コラム

 公開日: 2014-12-05  最終更新日: 2015-03-31

遺言の形式について ~全部で7通りある遺言とは?

 12月第1週も週末を迎えました。 実質あと3週が仕事の出来る時間です、 足りません!!


 お元気ですか?
「すべての人が生活の安定と向上の為に法律を身近に、
気軽に活用出来る社会の実現を目指す」
新橋駅前の寺田淳行政書士事務所の寺田 淳です。


 今回、ある相談者との雑談中に出た話題を、コラムに採り上げてみます。 

それは「遺言の形式と種類」についてです。

 ある相談者の方から、船の沈没の際に居合わせたそれぞれに繰り広げられる人間ドラマの中で、3,4人?の友人たちがお互いに家族に宛てた遺言を口頭で伝えあって、海に飛び込んで行ったというシーンがあったそうで、これは実際に有効なのでしょうか? という問いかけを受けました。 意表を突かれた質問で浅学非才を自認する私は、後日確認して連絡しますといういつもの対応策でその場を切り抜けたのです。 この一件が、今回のテーマになりました。

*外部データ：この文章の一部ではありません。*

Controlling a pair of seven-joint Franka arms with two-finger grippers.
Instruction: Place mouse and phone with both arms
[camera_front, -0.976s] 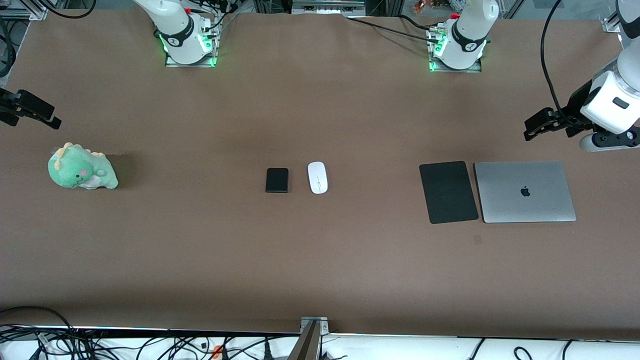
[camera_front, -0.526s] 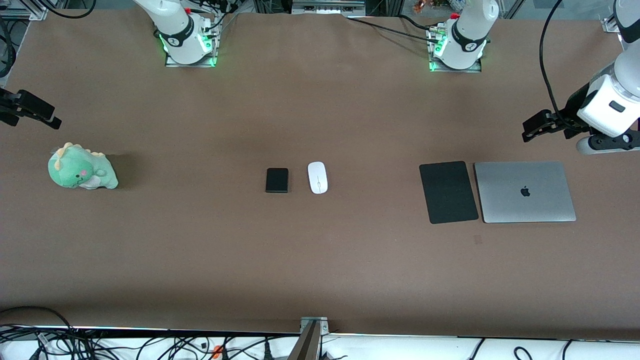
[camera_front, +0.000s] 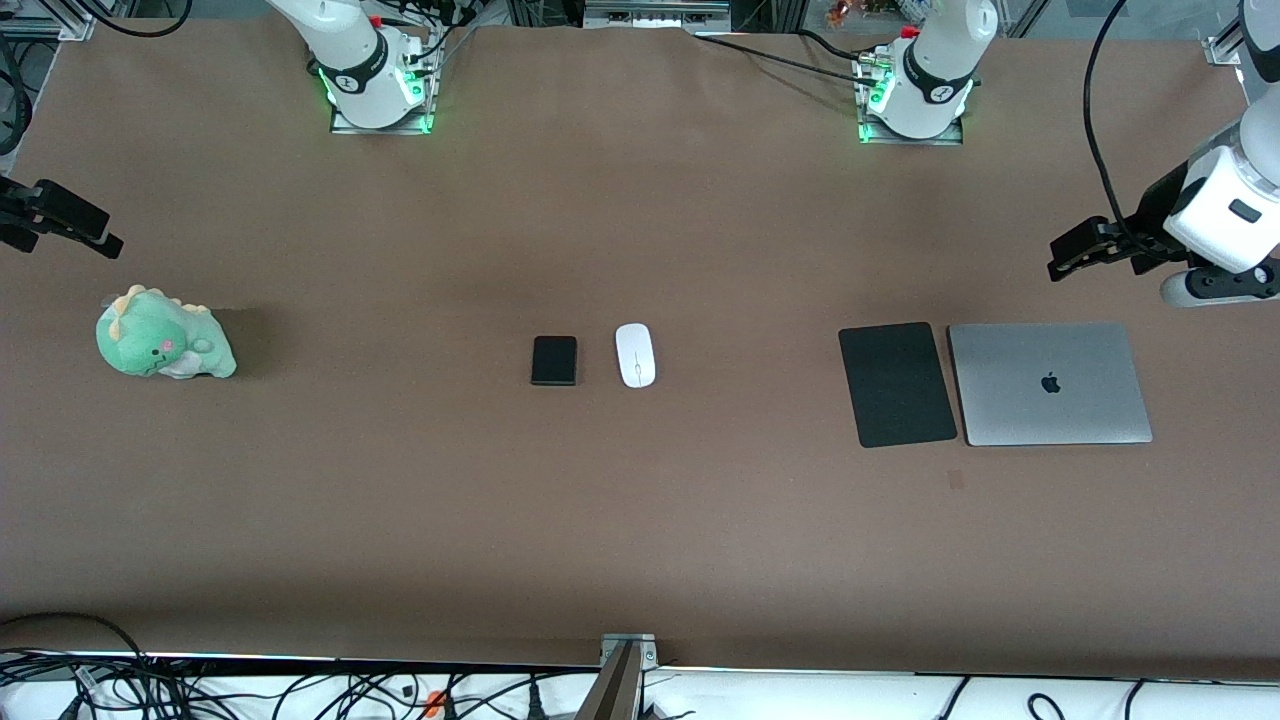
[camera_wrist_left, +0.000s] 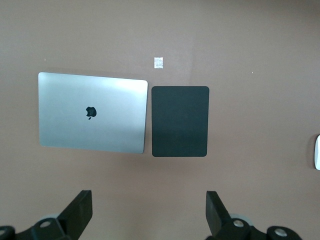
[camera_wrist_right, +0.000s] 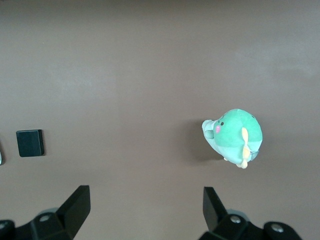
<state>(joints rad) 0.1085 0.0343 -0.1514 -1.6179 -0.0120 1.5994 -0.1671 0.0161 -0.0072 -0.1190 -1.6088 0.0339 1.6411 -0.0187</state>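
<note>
I have both arms parked high at the table's ends, nothing picked up yet. The left gripper (camera_front: 1075, 250) hangs with fingers spread wide over bare table at the left arm's end, just farther from the front camera than the laptop (camera_front: 1050, 383); the right gripper (camera_front: 80, 232) hangs equally wide and empty at the right arm's end, over the table near the plush (camera_front: 163, 336). The mouse (camera_front: 635, 355) and the phone (camera_front: 554, 360) lie flat, side by side mid-table with a narrow gap between them, the phone toward the right arm's end, the mouse toward the left arm's. The pad (camera_front: 896, 384) lies just beside the laptop, on its mouse side. My worry is the close spacing: if both arms come in together, the wrists may crowd each other, or one finger may nudge the neighbouring item. The mouse looks glossy and rounded, so an off-centre pinch could squirt it out; the phone is thin, so fingers may scrape the table.
</note>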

 遺言の方式(種類)といいますと、一般的に「自筆証書遺言」と「公正証書遺言」が挙げられますし、それで問題ないのですが、詳細な分類はもう少し複雑になっています。

 

普通方式と特別方式


 普通方式には前述した自筆、公正証書遺言に加え、「秘密証書遺言」があります。 これは簡単に言いますと、自筆で遺言を書き、遺言者が遺言書で用いた印で封印します。 これを公証人1人、証人2人以上の前で自己の遺言である事を宣言します。 公証人はその旨を記載し、提出された日付を記載し証人2人と共にそこに署名押印します。 あくまでも
何月何日に誰某が遺言書を提出した事を証明するだけであって遺言書の内容は確認していませんから、開封後内容に不備があれば自筆証書遺言同様、無価値になります。 

 特別方式は、次の4つに分類されています。

 1)死亡の危急に迫った者
 2)伝染病隔離者
 3)在船者
 4)船舶遭難者


死亡の危急に迫った者の遺言

 ~民法第976条

 疾病や事故によって死が目前に迫った者が遺言をするケースで、3人以上の証人の会いの下に口頭で伝え、それを筆記する、終了後遺言者と残りの証人に閲覧、または口述で聞かせて内容に不備なければ署名押印するものです。

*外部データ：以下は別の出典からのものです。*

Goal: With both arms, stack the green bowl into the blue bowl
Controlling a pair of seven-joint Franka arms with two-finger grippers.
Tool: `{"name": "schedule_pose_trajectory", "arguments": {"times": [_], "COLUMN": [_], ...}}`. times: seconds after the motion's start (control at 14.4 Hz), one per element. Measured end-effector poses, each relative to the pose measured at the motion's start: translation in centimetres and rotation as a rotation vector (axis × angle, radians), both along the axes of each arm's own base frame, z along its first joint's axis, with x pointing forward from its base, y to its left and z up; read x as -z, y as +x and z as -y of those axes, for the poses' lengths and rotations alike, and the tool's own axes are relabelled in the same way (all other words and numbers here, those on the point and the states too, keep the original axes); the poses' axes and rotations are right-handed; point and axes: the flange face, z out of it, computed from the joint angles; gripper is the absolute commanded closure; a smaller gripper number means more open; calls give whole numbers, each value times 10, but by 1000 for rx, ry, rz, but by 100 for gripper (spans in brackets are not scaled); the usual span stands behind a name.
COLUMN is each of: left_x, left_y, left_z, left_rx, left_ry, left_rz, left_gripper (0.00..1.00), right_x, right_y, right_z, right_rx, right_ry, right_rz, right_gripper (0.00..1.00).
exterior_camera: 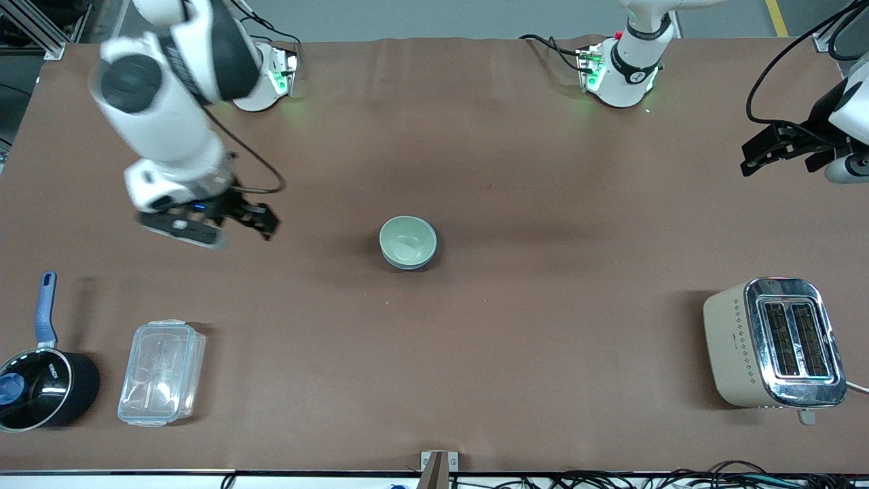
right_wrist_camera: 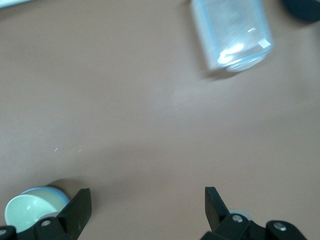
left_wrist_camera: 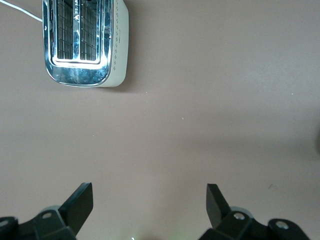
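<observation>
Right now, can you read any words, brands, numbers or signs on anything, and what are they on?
Nothing can be read for certain.
Saucepan: small white print on its rim, too small to read.
Toaster: embossed lettering on its chrome top, too blurred to read.
Green bowl, blue bowl, clear container: no text seen.
Left gripper and right gripper, both open: no labels seen.

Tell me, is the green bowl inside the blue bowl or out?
Inside. The green bowl sits upright in the blue bowl, whose rim peeks out underneath. Neither open gripper touches it.
</observation>
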Motion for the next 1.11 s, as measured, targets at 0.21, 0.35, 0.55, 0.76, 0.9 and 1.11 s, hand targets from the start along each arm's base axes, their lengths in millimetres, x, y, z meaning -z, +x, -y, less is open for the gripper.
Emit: {"name": "schedule_pose_trajectory", "arguments": {"times": [0.21,0.35,0.55,0.76,0.9,1.11], "left_x": [0,-1,-1,-2,-2,-2], "left_y": [0,0,0,-1,-2,-3], "left_z": [1,1,3,5,8,10], "left_rx": [2,2,19,27,32,37], "left_ry": [0,0,0,0,1,1], "left_rz": [0,1,2,-1,-7,-9], "left_gripper": [0,0,0,0,0,0], "right_x": [-68,-100,-121,-117,-114,-113], "right_y": [6,-1,-14,-12,-10,-10], "right_z": [95,134,166,179,180,179], "right_rx": [-47,-83,-125,-152,-169,-175], "right_ry": [-24,-23,39,61,68,71], "right_rz": [-31,-66,-123,-130,-135,-140], "right_gripper": [0,0,0,0,0,0]}}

 長の入院で時間的余裕やそれなりの覚悟を持った友人が3人以上立ち会えれば、可能ですが突発的な疾病や交通事故の場合には対応は難しいと思います。

 なお、詳細は民法976条以下を参照して下さい、上記以外の正確な取扱い等が記載されています。


伝染病隔離者の遺言

 ~民法第977条、及び980,981条

 法定伝染病などで行政処分によって交通を遮断された場所にいた場合、警察官1人、証人1人以上の立会いを以て遺言書の作成が出来るというものです。 


在船者の遺言

 ~民法第978条、及び980,981条

 船舶内にいる者は、船長または事務員1人、証人2人以上の立会いを以て遺言書を作成出来るというものです。


船舶遭難者の遺言

 ~民法第979条

 最も切迫、状況も最悪の事態での遺言となります。 船舶が遭難した場合、その船舶内にあって死の危険に陥った場合には証人2人以上の立会いを以て「口頭で」遺言をすることが出来るというものです。  なお、ここにある「船舶内」には乗船した船が沈没し、救命ボートに避難し漂流した場合でも船舶内と解されるそうです。 念のため。

 冒頭の相談者の話は、たぶんこの事例を映画の中に採りいれていたと思われます。 



 では、余談ですが、乗船している船上で病気になり、その船が遭難、救命ボートで退避した後に病状が悪化、死期を悟った病人が遺言を遺す場合、さらにこの救命ボートに紙と筆記用具があった場合、上記のうちどの方式で遺言を遺すのが最適なのでしょう?  あえて正解を求めるのはやめておきます。


  以上のように特別方式の遺言とは、文字通り異常事態に置かれた際にのみ認められる例外的なものです。  

  
  補足しますが、上記の特別方式の遺言は、遺言者が普通方式の遺言が可能になった場合、その時から6か月間生存していると、その効力は無効となります。  例えば病による死の淵から生還した、 半年間の船旅を無事に終え、その後半年を経過したら、病室や船旅の最中に用意した特別方式の遺言は「なかった事」になるという事です。


  今回の内容は、知る必要はないものかもしれません。 ですが、万万々一、こういう事態に遭遇した時にも、家族に想いを遺したいのであれば、知っておくべき内容だと思い、紹介させて頂きました。